Alphamab Oncology Doses First Patient in Phase III Trial of JSKN003 for HER2-Positive CRC

Alphamab Oncology announced on February 14, 2026, that the first patient was dosed in JSKN003-005, a Phase III study in HER2-positive advanced colorectal cancer. The investigational drug is JSKN003, described by the company as a biparatopic HER2 antibody-drug conjugate (ADC). JSKN003 is independently developed by the company and co-developed with JMT-Bio Technology Co., Ltd., a wholly-owned subsidiary of CSPC Pharmaceutical Group Co., Ltd.

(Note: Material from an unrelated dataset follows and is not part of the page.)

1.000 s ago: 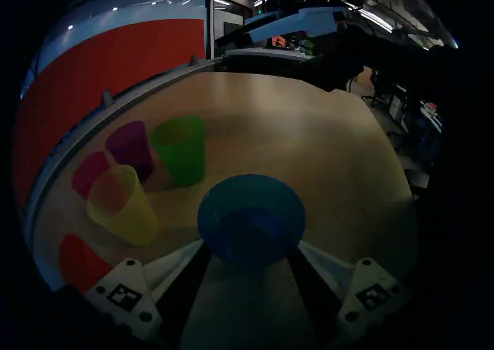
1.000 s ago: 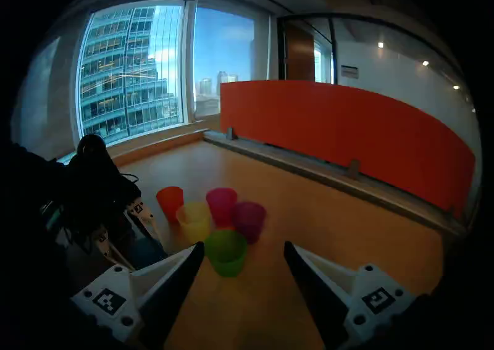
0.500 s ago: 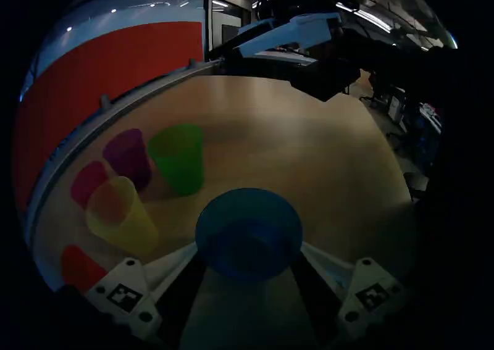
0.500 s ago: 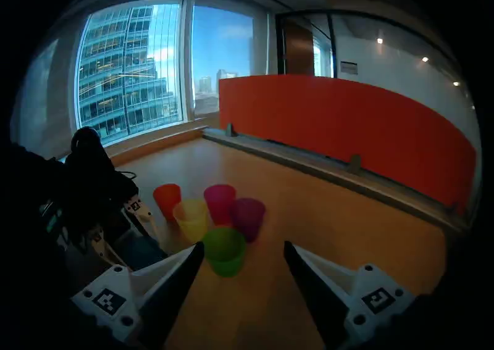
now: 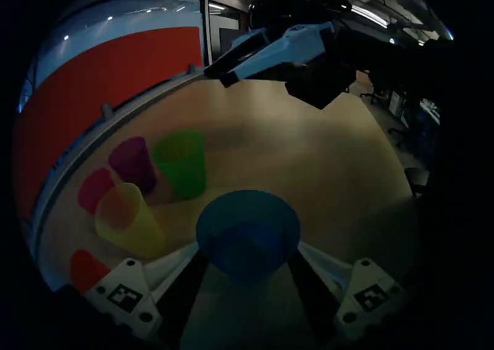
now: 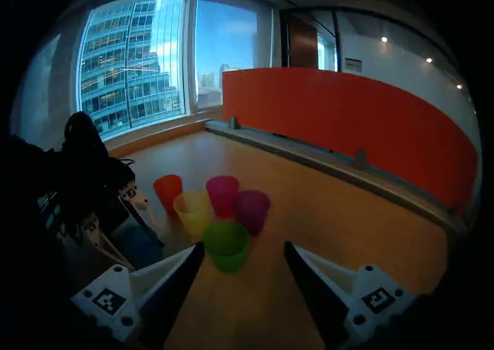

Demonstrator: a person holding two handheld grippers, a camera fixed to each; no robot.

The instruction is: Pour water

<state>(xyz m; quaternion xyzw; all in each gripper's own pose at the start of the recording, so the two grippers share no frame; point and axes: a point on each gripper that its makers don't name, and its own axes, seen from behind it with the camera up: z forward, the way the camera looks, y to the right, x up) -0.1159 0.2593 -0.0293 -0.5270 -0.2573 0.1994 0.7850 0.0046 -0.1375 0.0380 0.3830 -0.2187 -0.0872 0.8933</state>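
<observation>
In the left gripper view, my left gripper [image 5: 247,251] is shut on a blue cup [image 5: 247,226] whose open mouth faces the camera. Beyond it on the wooden table stand a green cup [image 5: 182,163], a purple cup [image 5: 131,163], a pink cup [image 5: 96,188], a yellow cup [image 5: 126,220] and a red cup [image 5: 86,270]. The right gripper [image 5: 231,63] hangs above the table's far side. In the right gripper view, my right gripper [image 6: 242,251] stands open with the green cup [image 6: 226,245] just ahead of its fingertips. The left gripper [image 6: 133,226] with the blue cup [image 6: 141,246] is at the left.
An orange partition [image 6: 370,121] on a grey rail borders the wooden table [image 6: 333,226]. Large windows [image 6: 136,66] lie behind the cups. A dark-sleeved arm [image 6: 80,171] holds the left gripper. Bare table stretches to the right of the cups.
In the left gripper view the right gripper has come nearer and lower over the table. In the right gripper view the cups have drawn slightly closer. The blue cup stays held.
</observation>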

JSKN003-005 is a randomized, open-label, controlled, multicenter Phase III clinical study designed to evaluate the efficacy and safety of JSKN003 versus investigator's choice of regimen (regorafenib, fruquintinib, or trifluridine-tipiracil) in HER2-positive advanced CRC patients who have failed prior oxaliplatin, fluorouracil, and irinotecan therapy. The stated primary endpoint is progression-free survival (PFS) assessed by blinded independent central review (BICR) using RECIST v1.1. Secondary endpoints include OS, as well as investigator-assessed PFS and ORR, disease control rate (DCR), duration of response (DOR), time to response (TTR), and other endpoints evaluated by BICR/investigator according to RECIST v1.1.

According to data presented at the 2025 European Society for Medical Oncology (ESMO) Congress, JSKN003 demonstrated an objective response rate (ORR) of 68.8% and a median PFS of 11.04 months in 32 patients with HER2-positive advanced colorectal cancer.

Colorectal cancer is among the most common malignancies worldwide. China has a high incidence of CRC, with over 500,000 new cases diagnosed annually. Approximately 83% of patients are initially diagnosed at an advanced stage, and about 44% already have distant metastases to organs such as the liver or lungs. Despite advances in systemic therapies, the 5-year survival rate for patients with metastatic CRC remains below 20%, indicating a poor prognosis. There are currently no HER2-targeted therapies approved in China for CRC. For patients with HER2-positive advanced CRC who have failed prior treatments with oxaliplatin, fluorouracil and irinotecan, the median progression-free survival (mPFS) of approved therapies is only 2.0 to 3.7 months, and the median overall survival (mOS) is approximately 7 to 10 months.

JSKN003 is developed by site-specific conjugation to the Fc glycans of anbenitamab, resulting in a homogeneous and stable ADC with a DAR of 4. JSKN003 binds to two HER2 epitopes on tumor cells and releases topoisomerase I inhibitors through cellular endocytosis, exerting anti-tumor effects. Compared to similar ADCs, JSKN003 demonstrates better serum stability, reduced hematological toxicity, and stronger tumor inhibition and bystander effect, resulting in significantly wider therapeutic window.

Multiple registrational studies of JSKN003 are ongoing, including trials in HER2-positive breast cancer (BC), all-comer platinum-resistant ovarian cancer (PROC), HER2-low BC, and HER2-positive colorectal cancer (CRC).

JSKN003 has been granted Orphan Drug Designation (ODD) by the U.S. Food and Drug Administration (FDA) for gastric cancer (GC) and gastroesophageal junction cancer (GEJ), has been granted Fast Track Designation (FTD) by the FDA for the treatment of advanced or metastatic platinum-resistant recurrent epithelial ovarian cancer, primary peritoneal cancer, or fallopian tube cancer (PROC), not restricted by HER2 expression, and has been granted Breakthrough Therapy Designation (BTD) by the FDA for the treatment of patients with HER2-expressing PROC who have received prior treatment with bevacizumab. It has also been granted two BTDs by the National Medical Products Administration (NMPA) for PROC and HER2-positive advanced CRC that has failed prior oxaliplatin, fluorouracil, and irinotecan therapy.

In September 2024, the company entered a licensing agreement with JMT-Bio Technology Co., Ltd., a wholly-owned subsidiary of CSPC Pharmaceutical Group Co., Ltd. JMT-Bio was granted the exclusive license and sublicense rights to develop, sell, offer for sale and commercialize JSKN003, for tumor-related indications in mainland China (excluding Hong Kong, Macau or Taiwan). Alphamab retains exclusive production rights for JSKN003.